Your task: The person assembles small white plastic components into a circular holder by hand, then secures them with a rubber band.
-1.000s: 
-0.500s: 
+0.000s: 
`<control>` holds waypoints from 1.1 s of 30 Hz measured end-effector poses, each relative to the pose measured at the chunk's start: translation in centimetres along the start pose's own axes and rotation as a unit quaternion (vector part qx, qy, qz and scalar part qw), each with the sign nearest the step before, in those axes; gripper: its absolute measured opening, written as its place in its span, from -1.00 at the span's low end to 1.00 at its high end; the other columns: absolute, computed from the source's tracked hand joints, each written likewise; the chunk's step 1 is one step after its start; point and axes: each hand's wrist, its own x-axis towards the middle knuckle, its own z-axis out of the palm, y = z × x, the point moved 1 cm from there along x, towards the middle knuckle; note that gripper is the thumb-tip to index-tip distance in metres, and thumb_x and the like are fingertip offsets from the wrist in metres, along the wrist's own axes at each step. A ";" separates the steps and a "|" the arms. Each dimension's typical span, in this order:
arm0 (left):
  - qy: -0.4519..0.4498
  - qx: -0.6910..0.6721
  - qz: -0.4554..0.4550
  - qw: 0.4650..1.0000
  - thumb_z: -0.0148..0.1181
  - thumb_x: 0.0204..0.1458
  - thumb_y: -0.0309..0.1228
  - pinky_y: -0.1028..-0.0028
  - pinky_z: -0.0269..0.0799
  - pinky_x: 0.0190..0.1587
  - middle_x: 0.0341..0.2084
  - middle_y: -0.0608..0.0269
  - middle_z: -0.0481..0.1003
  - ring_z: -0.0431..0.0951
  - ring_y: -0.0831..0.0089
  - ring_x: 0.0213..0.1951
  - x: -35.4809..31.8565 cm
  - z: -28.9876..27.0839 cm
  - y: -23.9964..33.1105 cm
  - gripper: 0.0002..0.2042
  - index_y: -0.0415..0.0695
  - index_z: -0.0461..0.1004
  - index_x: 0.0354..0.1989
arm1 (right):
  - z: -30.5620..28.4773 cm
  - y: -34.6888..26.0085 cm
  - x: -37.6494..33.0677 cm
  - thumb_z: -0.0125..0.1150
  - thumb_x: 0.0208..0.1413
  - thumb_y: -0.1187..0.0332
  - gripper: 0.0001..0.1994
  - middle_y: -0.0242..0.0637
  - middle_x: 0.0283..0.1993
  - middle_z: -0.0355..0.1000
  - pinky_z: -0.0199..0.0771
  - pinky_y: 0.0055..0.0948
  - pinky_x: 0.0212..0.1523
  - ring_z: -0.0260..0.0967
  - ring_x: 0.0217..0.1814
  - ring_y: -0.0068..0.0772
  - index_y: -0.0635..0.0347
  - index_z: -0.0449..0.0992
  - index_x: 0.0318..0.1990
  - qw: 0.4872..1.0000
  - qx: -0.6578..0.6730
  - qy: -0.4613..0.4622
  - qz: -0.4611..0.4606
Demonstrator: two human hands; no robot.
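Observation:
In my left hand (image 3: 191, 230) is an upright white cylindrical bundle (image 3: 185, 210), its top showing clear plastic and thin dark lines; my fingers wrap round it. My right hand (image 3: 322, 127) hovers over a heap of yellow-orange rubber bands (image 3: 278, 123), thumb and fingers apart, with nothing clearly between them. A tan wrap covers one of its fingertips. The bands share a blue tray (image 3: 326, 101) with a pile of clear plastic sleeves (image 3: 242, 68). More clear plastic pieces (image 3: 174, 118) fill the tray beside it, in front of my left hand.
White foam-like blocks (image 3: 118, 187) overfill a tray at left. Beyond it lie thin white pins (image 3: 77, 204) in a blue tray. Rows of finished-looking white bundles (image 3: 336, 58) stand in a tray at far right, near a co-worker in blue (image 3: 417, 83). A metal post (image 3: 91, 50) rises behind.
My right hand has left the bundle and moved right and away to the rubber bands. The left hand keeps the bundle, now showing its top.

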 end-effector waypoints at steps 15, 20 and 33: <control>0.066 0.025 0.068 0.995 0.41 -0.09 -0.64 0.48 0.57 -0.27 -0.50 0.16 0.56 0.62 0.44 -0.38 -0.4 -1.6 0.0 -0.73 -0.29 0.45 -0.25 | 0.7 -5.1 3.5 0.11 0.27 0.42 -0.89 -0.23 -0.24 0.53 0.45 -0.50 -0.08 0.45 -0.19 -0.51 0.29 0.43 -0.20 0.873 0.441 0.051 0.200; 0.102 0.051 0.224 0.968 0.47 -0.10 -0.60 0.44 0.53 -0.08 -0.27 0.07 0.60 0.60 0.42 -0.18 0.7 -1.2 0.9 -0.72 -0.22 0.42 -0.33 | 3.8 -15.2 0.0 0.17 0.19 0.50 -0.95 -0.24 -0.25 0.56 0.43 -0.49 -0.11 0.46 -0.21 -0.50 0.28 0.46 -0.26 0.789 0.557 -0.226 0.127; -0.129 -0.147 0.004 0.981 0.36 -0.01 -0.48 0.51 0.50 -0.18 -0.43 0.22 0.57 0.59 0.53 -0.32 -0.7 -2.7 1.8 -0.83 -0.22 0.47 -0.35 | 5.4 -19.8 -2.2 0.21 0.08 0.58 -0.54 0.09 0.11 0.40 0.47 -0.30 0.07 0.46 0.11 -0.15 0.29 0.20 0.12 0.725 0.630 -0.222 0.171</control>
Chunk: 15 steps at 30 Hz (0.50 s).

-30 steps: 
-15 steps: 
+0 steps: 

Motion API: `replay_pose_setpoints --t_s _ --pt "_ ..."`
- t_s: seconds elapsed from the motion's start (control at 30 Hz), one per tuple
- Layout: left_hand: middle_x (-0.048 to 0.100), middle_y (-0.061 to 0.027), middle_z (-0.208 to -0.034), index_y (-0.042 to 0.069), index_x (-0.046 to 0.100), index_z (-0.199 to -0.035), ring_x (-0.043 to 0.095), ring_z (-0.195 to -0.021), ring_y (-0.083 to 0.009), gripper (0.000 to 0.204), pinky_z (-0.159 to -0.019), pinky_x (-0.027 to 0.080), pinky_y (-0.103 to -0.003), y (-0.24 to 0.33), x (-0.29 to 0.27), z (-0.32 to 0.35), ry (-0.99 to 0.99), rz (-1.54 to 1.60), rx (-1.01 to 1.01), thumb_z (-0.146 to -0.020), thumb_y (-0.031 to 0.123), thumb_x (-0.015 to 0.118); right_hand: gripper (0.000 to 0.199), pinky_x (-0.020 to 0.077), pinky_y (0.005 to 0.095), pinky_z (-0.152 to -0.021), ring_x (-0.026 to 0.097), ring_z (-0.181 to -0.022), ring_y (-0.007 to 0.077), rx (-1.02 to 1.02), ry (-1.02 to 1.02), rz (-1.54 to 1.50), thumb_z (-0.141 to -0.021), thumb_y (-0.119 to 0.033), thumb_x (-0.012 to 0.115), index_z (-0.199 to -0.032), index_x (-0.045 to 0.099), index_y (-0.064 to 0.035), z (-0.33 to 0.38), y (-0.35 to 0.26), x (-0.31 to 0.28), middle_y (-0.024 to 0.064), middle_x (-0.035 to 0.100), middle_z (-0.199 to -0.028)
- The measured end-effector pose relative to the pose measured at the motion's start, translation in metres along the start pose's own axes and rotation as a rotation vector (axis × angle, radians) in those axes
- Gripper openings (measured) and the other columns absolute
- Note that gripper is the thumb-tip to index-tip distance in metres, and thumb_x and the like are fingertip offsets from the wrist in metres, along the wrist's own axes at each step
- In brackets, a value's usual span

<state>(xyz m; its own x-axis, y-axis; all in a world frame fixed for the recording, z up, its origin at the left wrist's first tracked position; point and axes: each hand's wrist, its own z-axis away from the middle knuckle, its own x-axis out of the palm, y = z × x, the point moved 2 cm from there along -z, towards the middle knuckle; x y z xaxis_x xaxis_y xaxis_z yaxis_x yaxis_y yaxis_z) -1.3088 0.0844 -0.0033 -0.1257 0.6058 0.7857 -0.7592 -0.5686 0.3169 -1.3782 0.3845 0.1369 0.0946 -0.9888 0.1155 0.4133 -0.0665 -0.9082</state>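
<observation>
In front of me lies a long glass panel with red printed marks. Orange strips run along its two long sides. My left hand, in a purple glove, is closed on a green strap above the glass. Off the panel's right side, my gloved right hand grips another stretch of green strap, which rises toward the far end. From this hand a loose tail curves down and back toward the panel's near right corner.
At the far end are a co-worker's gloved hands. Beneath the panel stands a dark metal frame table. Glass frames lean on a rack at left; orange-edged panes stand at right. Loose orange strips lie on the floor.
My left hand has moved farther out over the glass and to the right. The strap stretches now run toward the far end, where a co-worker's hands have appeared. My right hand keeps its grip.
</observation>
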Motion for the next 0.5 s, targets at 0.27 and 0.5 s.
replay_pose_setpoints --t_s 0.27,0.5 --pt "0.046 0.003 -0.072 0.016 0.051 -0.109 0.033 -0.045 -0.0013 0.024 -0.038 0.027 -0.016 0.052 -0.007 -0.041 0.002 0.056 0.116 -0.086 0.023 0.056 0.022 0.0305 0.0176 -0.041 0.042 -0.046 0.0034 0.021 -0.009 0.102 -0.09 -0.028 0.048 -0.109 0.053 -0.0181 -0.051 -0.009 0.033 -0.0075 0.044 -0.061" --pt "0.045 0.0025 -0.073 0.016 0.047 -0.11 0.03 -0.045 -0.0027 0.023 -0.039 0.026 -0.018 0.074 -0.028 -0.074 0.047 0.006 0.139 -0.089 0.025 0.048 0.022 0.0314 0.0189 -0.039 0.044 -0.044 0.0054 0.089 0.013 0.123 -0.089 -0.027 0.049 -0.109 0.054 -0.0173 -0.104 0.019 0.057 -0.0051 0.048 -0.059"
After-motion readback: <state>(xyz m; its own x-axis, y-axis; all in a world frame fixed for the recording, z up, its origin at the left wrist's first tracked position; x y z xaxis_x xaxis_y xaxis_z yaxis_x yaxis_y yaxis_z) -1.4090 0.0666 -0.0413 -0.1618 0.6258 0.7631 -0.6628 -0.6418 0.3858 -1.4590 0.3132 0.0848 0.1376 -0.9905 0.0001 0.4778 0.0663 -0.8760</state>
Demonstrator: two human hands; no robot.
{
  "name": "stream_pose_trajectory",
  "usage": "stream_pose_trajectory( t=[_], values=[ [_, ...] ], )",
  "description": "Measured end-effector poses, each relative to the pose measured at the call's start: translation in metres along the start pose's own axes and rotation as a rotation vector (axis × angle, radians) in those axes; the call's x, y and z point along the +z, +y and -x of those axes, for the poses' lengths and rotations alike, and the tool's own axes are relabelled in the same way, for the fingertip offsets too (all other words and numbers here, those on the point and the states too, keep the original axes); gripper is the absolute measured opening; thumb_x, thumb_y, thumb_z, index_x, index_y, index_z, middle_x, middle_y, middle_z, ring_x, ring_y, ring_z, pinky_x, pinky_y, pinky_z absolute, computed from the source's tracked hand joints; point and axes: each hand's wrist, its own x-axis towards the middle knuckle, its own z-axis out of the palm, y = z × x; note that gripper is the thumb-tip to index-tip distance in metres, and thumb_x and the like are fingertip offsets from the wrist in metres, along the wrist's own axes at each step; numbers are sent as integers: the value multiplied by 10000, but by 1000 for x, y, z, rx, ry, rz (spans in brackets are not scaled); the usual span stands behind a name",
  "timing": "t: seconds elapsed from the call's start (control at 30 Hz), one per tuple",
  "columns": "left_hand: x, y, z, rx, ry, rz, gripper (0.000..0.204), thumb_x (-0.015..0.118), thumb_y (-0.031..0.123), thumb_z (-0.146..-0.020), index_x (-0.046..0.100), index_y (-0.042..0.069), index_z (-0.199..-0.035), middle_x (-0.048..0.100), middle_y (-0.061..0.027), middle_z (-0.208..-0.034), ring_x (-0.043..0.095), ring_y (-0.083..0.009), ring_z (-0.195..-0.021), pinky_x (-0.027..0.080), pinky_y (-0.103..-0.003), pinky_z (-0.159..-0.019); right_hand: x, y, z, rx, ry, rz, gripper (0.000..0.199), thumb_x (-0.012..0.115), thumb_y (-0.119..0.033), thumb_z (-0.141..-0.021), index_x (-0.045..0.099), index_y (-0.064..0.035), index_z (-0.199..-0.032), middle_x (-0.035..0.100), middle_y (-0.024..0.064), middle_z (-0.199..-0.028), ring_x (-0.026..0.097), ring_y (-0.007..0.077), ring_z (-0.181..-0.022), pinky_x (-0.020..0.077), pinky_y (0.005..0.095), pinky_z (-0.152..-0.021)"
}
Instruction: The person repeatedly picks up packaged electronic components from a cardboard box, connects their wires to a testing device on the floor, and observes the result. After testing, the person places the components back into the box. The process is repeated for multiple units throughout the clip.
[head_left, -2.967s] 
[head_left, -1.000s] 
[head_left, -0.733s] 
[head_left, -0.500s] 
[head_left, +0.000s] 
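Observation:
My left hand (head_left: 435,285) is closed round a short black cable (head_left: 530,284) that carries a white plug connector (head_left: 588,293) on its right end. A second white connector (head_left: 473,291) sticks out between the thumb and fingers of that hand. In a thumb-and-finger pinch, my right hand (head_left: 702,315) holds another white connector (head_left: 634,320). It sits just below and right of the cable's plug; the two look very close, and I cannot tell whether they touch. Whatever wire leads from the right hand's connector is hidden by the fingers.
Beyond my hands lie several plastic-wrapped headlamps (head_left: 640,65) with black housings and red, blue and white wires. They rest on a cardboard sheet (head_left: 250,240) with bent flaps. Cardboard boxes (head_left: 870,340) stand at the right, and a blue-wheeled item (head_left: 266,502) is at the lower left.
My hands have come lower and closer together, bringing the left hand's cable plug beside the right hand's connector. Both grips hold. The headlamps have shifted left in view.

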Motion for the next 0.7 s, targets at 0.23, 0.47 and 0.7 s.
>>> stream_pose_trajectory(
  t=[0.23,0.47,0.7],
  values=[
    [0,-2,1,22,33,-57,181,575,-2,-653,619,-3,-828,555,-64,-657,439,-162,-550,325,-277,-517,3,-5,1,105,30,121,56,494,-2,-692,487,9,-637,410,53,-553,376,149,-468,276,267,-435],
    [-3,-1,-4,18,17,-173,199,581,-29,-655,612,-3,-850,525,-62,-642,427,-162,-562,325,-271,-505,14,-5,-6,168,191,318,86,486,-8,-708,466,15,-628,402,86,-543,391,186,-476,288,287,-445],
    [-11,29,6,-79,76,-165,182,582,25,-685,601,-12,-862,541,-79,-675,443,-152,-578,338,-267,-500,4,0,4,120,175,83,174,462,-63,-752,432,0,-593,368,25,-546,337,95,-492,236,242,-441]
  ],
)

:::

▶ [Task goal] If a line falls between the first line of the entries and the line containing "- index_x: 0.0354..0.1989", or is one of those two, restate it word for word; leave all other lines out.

▶ [Result for this exercise]
Your task: The person assembles small white plastic components into a circular holder by hand, then secures them with a rubber band.
-1.000s: 
-0.500s: 
+0.000s: 
`<control>` holds waypoints from 1.1 s of 30 Hz measured end-effector poses, each relative to the pose measured at the chunk's start: translation in centimetres along the start pose's own axes and rotation as a unit quaternion (vector part qx, qy, qz and scalar part qw), each with the sign nearest the step before, in those axes; gripper: its absolute measured opening, written as its place in its span, from -1.00 at the span's low end to 1.00 at its high end; the other columns: absolute, computed from the source's tracked hand joints, each written likewise; the chunk's step 1 is one step after its start; point and axes: each hand's wrist, its own x-axis towards the middle knuckle, its own z-axis out of the palm, y = z × x, the point moved 1 cm from there along x, towards the middle knuckle; note that gripper is the thumb-tip to index-tip distance in metres, and thumb_x and the like are fingertip offsets from the wrist in metres, along the wrist's own axes at each step. A ";" separates the steps and a "|" the arms. Each dimension's typical span, in this order:
arm0 (left):
  - qy: -0.4519..0.4498
  - qx: -0.6910..0.6721
  - qz: -0.4554..0.4550
  - qw: 0.4650..1.0000
  - thumb_z: -0.0148..0.1181
  - thumb_x: 0.0204..0.1458
  - thumb_y: -0.0309..0.1228
  - pinky_y: -0.1028..-0.0028
  - pinky_z: -0.0269..0.0799
  - pinky_x: 0.0190..0.1587
  - middle_x: 0.0341..0.2084
  - middle_y: -0.0608..0.0269
  - middle_z: -0.0481..0.1003
  - ring_z: -0.0431..0.0951
  - ring_y: -0.0831..0.0089
  - ring_x: 0.0213..0.1951
  - x: -35.4809..31.8565 cm
  - z: -28.9876..27.0839 cm
  - y: -23.9964..33.1105 cm
  - gripper: 0.0002..0.2042
  - index_y: -0.0415..0.0695
  - index_z: -0.0461..0.1004
  - index_x: 0.0354..0.1989

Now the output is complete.